Exercise objective - Select the lines of the records containing the word "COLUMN" and list them.

*** Opening Source material ***

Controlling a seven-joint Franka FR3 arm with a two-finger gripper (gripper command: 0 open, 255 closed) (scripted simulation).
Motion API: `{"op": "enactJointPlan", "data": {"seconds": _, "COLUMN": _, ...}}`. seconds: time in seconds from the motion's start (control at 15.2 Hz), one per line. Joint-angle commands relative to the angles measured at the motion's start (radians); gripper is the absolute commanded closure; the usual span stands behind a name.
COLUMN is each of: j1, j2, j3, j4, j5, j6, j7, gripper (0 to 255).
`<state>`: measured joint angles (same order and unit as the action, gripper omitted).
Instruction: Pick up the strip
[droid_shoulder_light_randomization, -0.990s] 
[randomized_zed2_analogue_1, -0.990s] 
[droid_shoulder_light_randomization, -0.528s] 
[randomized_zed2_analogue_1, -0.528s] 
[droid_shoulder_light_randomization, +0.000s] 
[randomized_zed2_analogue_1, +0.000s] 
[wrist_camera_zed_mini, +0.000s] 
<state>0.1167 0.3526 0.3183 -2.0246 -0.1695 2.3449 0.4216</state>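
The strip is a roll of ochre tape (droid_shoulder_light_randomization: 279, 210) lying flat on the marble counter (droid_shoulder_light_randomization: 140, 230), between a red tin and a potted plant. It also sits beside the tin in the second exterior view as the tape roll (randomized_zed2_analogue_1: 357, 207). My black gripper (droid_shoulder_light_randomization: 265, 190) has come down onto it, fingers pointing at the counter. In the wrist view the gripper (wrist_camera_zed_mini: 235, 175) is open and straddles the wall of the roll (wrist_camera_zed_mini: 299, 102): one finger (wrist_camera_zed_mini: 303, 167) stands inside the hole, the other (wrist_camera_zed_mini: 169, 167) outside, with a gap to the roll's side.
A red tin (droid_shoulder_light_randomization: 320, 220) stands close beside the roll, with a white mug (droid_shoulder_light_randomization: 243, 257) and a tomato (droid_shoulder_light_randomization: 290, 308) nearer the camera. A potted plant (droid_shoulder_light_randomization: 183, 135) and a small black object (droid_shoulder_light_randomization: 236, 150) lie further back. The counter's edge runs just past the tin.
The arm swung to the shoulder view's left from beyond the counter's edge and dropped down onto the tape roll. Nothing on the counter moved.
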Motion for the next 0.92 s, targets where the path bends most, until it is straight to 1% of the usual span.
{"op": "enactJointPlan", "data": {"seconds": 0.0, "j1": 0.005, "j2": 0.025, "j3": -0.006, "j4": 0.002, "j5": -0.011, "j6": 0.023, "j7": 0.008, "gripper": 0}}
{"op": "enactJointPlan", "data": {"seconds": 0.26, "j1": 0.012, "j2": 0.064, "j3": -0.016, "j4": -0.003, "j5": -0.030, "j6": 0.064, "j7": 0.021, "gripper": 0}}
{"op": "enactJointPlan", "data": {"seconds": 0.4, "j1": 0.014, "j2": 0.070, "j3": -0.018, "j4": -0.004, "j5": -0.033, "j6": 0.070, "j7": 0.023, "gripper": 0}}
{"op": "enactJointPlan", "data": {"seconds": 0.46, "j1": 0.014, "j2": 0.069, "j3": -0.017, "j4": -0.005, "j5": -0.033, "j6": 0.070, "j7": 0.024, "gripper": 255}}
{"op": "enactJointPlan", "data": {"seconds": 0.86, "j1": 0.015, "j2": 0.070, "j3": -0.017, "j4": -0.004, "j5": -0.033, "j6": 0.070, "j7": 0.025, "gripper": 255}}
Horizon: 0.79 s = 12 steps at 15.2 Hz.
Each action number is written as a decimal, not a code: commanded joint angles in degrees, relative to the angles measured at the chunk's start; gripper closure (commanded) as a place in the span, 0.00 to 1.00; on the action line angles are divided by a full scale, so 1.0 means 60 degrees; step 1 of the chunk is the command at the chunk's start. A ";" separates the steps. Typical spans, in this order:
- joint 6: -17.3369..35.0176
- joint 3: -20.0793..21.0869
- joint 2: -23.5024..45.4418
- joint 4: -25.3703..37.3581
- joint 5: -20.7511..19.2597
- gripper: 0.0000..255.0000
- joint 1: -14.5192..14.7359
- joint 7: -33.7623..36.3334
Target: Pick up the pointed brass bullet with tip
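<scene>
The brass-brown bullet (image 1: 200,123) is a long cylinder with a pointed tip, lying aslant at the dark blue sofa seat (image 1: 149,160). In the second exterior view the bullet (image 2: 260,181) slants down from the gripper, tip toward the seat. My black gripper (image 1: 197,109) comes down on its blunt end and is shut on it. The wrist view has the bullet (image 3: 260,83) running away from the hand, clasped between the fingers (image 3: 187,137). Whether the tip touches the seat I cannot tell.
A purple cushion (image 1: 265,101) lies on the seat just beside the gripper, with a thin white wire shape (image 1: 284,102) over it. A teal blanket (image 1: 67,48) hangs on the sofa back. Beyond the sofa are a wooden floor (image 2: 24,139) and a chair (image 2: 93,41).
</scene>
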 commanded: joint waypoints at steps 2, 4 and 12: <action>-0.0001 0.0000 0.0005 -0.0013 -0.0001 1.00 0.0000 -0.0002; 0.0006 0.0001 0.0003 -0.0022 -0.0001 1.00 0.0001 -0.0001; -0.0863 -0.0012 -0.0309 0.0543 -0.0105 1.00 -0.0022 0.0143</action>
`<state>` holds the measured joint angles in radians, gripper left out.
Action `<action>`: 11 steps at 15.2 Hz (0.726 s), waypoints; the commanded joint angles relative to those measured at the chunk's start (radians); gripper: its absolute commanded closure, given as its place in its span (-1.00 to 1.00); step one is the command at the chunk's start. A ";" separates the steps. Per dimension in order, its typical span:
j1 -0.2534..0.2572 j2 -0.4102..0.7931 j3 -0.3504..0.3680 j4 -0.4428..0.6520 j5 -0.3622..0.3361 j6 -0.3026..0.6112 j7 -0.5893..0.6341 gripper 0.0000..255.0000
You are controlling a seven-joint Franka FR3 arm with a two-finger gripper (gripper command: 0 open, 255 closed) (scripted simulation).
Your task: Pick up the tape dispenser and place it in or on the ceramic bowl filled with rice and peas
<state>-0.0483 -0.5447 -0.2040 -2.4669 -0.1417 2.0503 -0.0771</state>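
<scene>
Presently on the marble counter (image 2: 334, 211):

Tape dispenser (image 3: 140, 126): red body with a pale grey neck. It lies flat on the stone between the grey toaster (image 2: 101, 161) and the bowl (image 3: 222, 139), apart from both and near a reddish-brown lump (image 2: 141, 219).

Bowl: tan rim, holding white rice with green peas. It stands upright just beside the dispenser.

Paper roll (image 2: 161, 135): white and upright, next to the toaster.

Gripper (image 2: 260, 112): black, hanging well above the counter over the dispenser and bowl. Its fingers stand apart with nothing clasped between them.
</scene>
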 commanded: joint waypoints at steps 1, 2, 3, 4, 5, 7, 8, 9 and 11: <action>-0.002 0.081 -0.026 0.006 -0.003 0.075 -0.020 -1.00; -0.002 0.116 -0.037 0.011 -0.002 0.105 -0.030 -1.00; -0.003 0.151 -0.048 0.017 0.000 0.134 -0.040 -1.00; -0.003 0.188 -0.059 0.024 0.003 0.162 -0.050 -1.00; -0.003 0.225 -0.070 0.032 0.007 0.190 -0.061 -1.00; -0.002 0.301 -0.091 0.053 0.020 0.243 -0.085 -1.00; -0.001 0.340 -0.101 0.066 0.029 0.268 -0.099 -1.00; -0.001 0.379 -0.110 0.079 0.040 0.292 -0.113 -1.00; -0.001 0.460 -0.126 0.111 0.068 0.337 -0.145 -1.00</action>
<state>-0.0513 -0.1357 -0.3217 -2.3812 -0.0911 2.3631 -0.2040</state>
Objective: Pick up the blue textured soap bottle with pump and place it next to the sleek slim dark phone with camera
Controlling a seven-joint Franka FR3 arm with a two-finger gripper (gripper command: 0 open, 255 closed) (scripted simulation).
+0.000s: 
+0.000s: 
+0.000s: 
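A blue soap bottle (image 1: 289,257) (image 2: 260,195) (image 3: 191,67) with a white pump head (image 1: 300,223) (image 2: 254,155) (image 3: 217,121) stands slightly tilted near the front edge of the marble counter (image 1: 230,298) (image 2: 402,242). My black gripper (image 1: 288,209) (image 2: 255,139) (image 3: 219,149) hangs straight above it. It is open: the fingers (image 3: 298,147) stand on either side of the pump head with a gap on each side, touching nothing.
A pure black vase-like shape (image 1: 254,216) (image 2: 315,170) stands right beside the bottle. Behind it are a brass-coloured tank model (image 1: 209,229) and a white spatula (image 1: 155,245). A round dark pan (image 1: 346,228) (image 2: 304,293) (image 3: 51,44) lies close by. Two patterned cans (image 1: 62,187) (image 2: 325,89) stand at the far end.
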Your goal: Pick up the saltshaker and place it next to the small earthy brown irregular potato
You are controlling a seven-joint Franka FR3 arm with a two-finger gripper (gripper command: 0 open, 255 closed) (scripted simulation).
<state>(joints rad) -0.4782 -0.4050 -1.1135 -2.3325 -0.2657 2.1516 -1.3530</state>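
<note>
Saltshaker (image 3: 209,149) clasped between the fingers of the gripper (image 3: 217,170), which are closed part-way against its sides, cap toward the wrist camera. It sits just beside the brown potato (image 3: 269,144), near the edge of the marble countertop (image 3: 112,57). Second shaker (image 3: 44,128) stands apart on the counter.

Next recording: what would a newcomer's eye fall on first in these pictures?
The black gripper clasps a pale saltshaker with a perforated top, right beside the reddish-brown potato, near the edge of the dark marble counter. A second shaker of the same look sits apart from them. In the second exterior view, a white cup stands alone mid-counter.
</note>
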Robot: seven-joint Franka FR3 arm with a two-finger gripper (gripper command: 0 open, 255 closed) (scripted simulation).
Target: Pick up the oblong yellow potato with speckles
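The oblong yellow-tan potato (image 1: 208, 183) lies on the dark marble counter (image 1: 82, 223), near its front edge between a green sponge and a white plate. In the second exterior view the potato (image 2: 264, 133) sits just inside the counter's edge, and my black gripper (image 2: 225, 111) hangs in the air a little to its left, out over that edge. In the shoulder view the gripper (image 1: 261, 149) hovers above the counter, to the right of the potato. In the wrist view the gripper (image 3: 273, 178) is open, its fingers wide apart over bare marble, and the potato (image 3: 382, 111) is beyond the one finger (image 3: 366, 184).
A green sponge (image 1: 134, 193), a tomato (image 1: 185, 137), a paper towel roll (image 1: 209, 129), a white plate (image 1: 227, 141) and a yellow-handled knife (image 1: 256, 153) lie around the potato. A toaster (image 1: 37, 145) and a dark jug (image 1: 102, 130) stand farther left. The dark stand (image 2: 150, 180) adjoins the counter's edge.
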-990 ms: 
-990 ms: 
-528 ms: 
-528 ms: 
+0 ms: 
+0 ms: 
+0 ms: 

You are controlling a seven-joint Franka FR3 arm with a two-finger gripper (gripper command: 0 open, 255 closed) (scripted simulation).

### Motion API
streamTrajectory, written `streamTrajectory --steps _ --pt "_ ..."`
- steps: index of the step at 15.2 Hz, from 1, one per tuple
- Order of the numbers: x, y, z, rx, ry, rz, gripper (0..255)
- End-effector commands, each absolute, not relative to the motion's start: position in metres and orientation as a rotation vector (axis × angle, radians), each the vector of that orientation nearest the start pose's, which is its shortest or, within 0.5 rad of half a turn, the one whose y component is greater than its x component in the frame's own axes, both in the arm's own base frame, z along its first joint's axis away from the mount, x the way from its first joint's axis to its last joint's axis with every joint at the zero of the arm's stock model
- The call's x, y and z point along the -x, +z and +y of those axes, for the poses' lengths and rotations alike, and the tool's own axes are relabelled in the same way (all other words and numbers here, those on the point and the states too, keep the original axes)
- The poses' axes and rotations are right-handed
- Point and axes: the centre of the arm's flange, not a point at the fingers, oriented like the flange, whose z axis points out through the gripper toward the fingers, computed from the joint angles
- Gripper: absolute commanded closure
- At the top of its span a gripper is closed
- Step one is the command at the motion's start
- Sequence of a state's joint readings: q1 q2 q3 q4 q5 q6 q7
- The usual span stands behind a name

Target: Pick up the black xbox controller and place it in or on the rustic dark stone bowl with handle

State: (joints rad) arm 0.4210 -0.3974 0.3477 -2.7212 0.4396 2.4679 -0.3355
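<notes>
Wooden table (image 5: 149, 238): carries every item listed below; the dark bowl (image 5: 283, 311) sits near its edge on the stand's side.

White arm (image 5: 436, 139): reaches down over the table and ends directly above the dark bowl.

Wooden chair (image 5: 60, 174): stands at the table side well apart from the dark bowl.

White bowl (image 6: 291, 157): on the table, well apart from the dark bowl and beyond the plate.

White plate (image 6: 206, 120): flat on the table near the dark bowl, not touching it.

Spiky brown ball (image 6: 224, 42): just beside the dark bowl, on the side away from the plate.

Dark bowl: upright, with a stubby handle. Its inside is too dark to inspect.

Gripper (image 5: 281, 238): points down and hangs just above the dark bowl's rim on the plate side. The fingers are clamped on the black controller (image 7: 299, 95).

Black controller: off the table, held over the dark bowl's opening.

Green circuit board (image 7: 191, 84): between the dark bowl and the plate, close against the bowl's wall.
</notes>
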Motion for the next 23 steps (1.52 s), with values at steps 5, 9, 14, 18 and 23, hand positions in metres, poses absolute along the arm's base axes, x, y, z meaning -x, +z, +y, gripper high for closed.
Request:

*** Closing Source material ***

Finished exercise -
Motion API: `{"op": "enactJointPlan", "data": {"seconds": _, "COLUMN": _, ...}}`. seconds: time in seconds from the motion's start (control at 15.2 Hz), one per line. Joint-angle commands relative to the angles measured at the motion's start (radians); gripper is the absolute commanded closure; the usual span stands behind a name.
COLUMN is each of: j1, j2, j3, j4, j5, j6, j7, gripper (0 to 255).

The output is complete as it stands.